The prediction salary shows that the importance of grade in Employability score (Luca) is more influential than a good score in schools. (Stefan)

Stefan

  • Secondary school percentage = 80
  • Higher school percentage = 82
  • Degree school percentage = 86
  • Employability test percentage = 70
  • Specialisation percentage = 78

Luca

  • Secondary school percentage = 70
  • Higher school percentage = 62
  • Degree school percentage = 72
  • Employability test percentage = 88
  • Specialisation percentage = 76
## [1] "Salary for Stefan: 304036.45"
## [1] "Salary for Luca: 349414.6"

More salaried students

We are curious to see the salaries higher than 600 and the students who reached it by the comparison of them Employability score and whether they have work experience or not.
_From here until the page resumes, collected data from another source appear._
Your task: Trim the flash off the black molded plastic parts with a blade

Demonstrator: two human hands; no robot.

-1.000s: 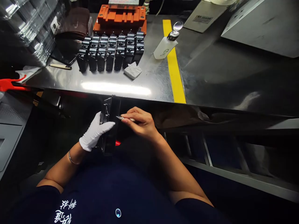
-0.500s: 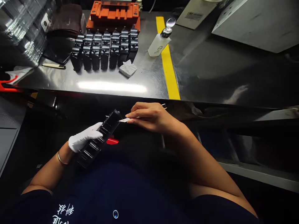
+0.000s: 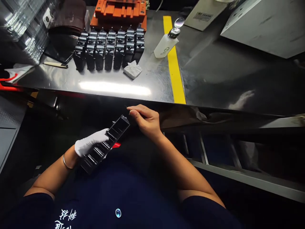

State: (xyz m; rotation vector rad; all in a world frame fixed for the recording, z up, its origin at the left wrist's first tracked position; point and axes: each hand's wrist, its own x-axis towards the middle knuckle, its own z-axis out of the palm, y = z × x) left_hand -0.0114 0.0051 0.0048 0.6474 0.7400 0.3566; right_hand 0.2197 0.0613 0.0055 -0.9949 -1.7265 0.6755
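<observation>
My left hand (image 3: 91,143), in a white glove, is closed around a long black plastic part (image 3: 117,129) with crosswise ribs and slots. The part is held tilted over my lap, its upper end pointing away to the right. Just beyond that end, my bare right hand (image 3: 146,119) is closed in a pinch, thumb against forefinger. A thin dark tip seems to stick out from its fingertips, too small to name. The pinching fingers are close to the part's end but apart from it.
On the metal bench (image 3: 157,79) stands a row of several similar black parts (image 3: 109,54). Before them lies a folded white wipe (image 3: 132,70). A pump bottle (image 3: 166,46) stands by the yellow tape (image 3: 176,78). An orange fixture (image 3: 120,11) is behind; a pen (image 3: 55,64) lies left.
My right hand has turned and drawn back from the part's end; the white pointed piece in its fingers no longer shows. The black part has shifted slightly right with my left hand.
</observation>
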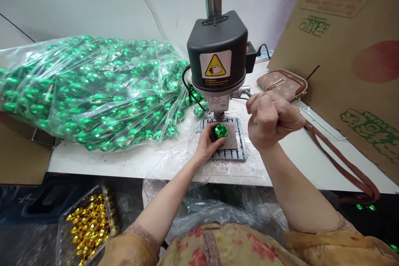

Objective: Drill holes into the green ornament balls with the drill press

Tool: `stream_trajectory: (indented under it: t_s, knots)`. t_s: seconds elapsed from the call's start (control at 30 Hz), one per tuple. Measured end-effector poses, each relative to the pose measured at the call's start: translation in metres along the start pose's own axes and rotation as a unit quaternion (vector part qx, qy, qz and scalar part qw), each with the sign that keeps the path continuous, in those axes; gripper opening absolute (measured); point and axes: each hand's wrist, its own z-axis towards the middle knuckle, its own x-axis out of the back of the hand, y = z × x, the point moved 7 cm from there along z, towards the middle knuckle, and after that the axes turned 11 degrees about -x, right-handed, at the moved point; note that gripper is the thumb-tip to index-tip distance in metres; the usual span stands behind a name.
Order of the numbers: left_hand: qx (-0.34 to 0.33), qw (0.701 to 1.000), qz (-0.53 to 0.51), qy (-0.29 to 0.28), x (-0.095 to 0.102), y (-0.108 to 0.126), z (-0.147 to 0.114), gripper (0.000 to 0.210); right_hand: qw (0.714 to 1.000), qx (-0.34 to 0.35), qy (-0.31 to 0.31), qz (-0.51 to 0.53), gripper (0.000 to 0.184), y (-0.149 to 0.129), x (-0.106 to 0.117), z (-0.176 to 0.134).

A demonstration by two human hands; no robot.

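A small bench drill press with a black motor housing and a yellow warning label stands in front of me. My left hand is closed round a shiny green faceted ball, thumb and fingers at its sides. The ball, with a dark hole at its top, is over the square pad on the slotted metal base, right below the chuck. My right hand makes a fist on the press's lever; the grip end is hidden inside the fingers.
A large clear bag of green balls fills the table's left. Dark shavings dot the base and white table. At right are a patterned purse with a brown strap and a cardboard box. Gold balls fill a clear bin below.
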Motion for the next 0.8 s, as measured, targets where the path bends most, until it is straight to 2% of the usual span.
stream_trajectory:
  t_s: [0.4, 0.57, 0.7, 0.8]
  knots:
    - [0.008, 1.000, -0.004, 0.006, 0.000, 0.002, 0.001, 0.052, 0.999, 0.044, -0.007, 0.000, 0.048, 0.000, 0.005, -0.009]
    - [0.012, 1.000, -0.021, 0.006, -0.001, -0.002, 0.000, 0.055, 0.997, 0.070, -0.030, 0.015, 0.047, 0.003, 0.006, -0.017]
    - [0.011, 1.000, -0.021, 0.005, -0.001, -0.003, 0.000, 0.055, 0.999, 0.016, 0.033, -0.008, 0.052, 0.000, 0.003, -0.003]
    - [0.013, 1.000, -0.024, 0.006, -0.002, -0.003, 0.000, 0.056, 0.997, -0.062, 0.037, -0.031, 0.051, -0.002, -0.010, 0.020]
Let's include the amount of salary for each one.

Furthemore, we decide to investigate the trend of score in different schools of three more students salaried.

It is easy to see that high salary is not always links with high score: see 151 student ID.

Conclusion

Regarding the amount of salary, we could say that an execellent Job test and experience on work should be the best way in order to reach higher values but not without exceptions.

Then, we decided to conclude our project visulizing this particolar graph which shows the flow of all student accross the different variable like score of degree, gender and work experience.

Naturally, the status of Placement or not represent the last division in the following graph.

We have put the different typologies of Degree because we considered it as the most influance score on final job status.

Finally, we decided to analyze in specific way the distribution of students employed by graduation and specialisation score categories quantile.

As we could imagine, the higher percentage of employed students took an higher score in both of the schools.

Moreover, it is curiously to see that there is an higher percentage of employed candidates who took score more or less between 60 and 70.

This confirm also the idea that not only very studious students can access to work.